TASK GOAL
Where does the string "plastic" appear in the records? Copy each line that holds it.

Dataset excerpts
──────────

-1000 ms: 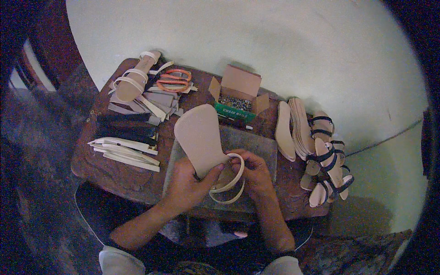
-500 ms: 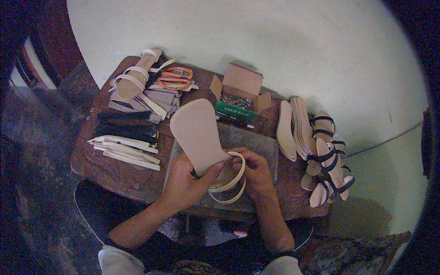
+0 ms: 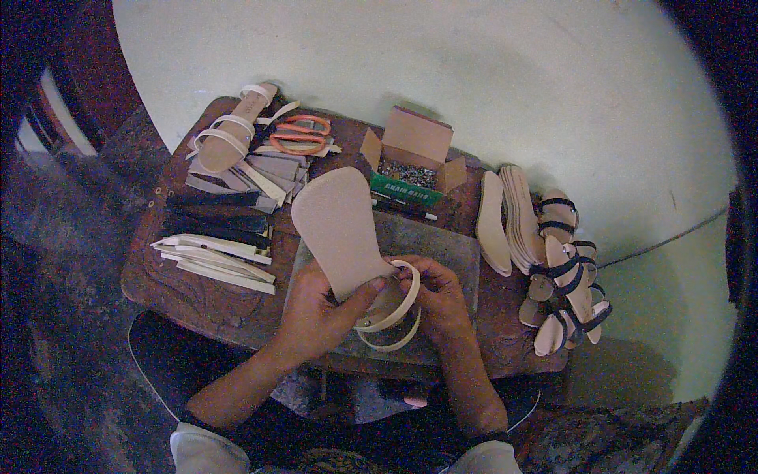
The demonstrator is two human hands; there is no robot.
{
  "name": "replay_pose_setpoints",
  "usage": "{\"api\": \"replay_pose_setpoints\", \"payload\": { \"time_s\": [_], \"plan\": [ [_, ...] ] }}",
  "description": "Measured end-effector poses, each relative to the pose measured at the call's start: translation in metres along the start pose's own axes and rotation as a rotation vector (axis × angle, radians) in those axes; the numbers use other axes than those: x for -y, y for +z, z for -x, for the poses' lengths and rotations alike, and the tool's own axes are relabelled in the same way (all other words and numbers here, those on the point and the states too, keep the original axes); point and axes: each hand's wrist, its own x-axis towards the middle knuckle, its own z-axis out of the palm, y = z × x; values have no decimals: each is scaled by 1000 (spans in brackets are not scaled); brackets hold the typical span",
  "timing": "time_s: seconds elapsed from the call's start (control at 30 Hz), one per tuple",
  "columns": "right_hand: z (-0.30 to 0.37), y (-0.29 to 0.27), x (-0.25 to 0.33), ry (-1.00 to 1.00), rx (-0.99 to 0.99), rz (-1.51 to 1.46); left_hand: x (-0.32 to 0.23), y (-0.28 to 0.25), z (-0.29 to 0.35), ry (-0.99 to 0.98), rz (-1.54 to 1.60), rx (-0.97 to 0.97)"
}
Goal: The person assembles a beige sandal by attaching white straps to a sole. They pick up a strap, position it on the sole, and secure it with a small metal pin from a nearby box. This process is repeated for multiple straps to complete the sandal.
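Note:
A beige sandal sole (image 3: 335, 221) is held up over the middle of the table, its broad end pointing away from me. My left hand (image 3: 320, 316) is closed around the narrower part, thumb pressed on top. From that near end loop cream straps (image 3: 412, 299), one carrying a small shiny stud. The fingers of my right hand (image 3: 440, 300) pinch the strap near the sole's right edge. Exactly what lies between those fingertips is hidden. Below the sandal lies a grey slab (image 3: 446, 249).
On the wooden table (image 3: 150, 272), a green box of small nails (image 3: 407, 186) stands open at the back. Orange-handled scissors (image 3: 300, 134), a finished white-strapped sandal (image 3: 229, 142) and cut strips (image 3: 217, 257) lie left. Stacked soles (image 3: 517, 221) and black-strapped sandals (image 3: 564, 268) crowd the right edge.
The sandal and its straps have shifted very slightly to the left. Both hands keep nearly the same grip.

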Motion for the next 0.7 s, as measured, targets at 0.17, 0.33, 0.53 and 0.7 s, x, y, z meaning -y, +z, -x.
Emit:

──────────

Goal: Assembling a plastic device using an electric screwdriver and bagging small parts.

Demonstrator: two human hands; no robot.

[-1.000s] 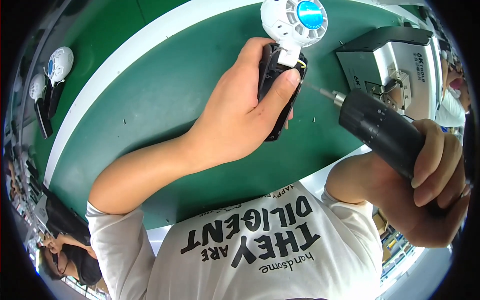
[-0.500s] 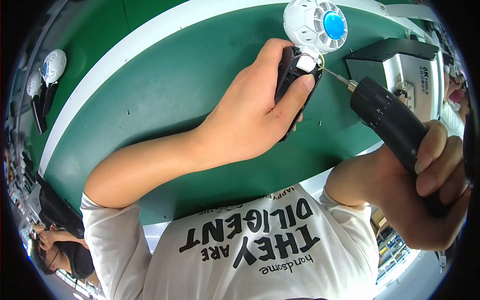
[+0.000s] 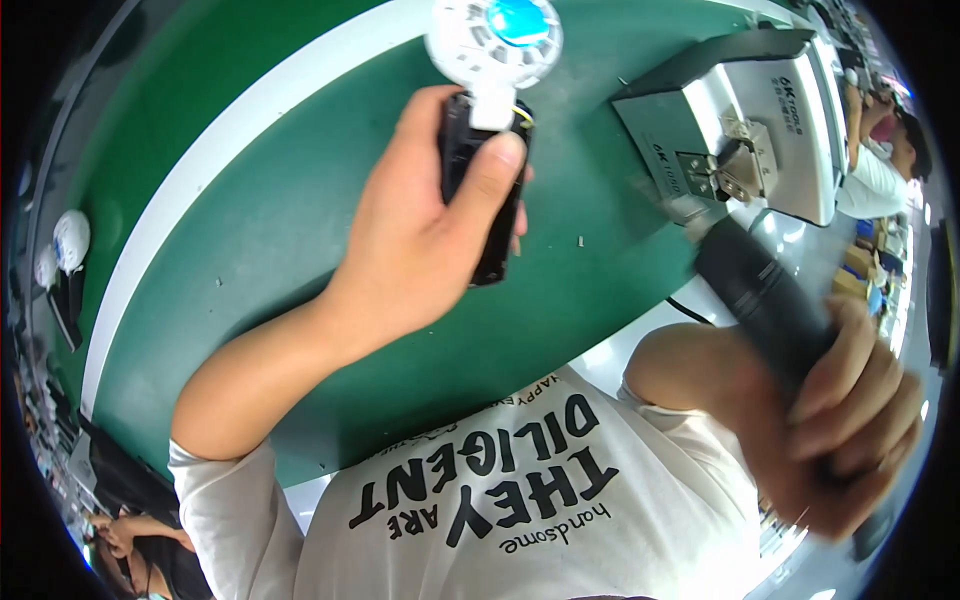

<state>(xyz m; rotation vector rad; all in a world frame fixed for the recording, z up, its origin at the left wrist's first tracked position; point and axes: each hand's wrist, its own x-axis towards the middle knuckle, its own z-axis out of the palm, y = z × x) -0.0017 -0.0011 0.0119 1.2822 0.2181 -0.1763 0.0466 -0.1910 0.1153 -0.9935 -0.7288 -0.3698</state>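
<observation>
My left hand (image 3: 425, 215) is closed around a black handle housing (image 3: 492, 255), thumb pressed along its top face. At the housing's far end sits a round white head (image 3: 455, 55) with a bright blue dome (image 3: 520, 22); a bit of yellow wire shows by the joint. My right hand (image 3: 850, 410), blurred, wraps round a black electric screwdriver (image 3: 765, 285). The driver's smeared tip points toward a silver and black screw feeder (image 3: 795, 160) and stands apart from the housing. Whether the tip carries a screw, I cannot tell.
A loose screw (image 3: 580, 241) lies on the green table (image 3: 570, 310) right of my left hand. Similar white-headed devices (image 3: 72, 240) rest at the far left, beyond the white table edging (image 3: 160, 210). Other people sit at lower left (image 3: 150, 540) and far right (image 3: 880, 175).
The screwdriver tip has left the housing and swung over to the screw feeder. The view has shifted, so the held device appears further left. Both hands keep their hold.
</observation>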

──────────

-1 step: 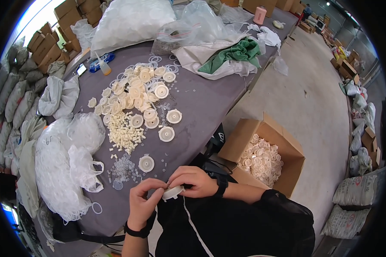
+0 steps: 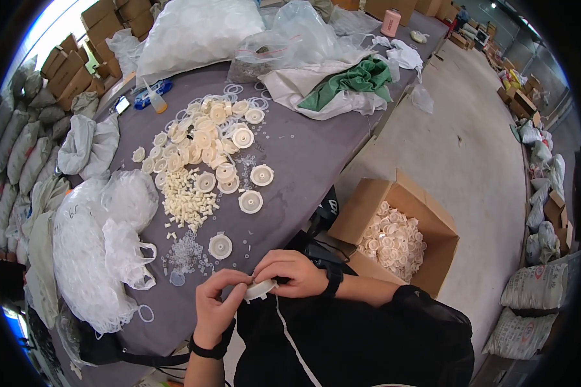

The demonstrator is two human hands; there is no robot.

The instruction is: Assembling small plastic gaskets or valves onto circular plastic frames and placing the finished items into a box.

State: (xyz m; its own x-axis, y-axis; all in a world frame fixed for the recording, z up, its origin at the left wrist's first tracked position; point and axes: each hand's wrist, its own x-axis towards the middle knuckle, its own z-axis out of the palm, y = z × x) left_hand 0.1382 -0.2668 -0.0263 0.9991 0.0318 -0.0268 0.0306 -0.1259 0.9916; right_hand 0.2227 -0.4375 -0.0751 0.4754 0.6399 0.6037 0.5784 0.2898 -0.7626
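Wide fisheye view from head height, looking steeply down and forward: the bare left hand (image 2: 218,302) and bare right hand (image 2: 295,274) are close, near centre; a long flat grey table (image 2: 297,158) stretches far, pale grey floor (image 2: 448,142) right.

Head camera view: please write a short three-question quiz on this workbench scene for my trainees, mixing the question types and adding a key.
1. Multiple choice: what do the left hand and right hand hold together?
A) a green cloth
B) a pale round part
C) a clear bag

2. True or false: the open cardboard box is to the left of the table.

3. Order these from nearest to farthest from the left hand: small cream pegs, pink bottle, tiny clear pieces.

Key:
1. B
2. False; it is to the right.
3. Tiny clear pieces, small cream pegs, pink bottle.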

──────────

ANSWER SECTION
Goal: Assembling a plastic device using an electric screwdriver and bagging small parts.
The instruction is: Assembling small plastic gaskets or valves onto circular plastic frames and placing the finished items into a box.

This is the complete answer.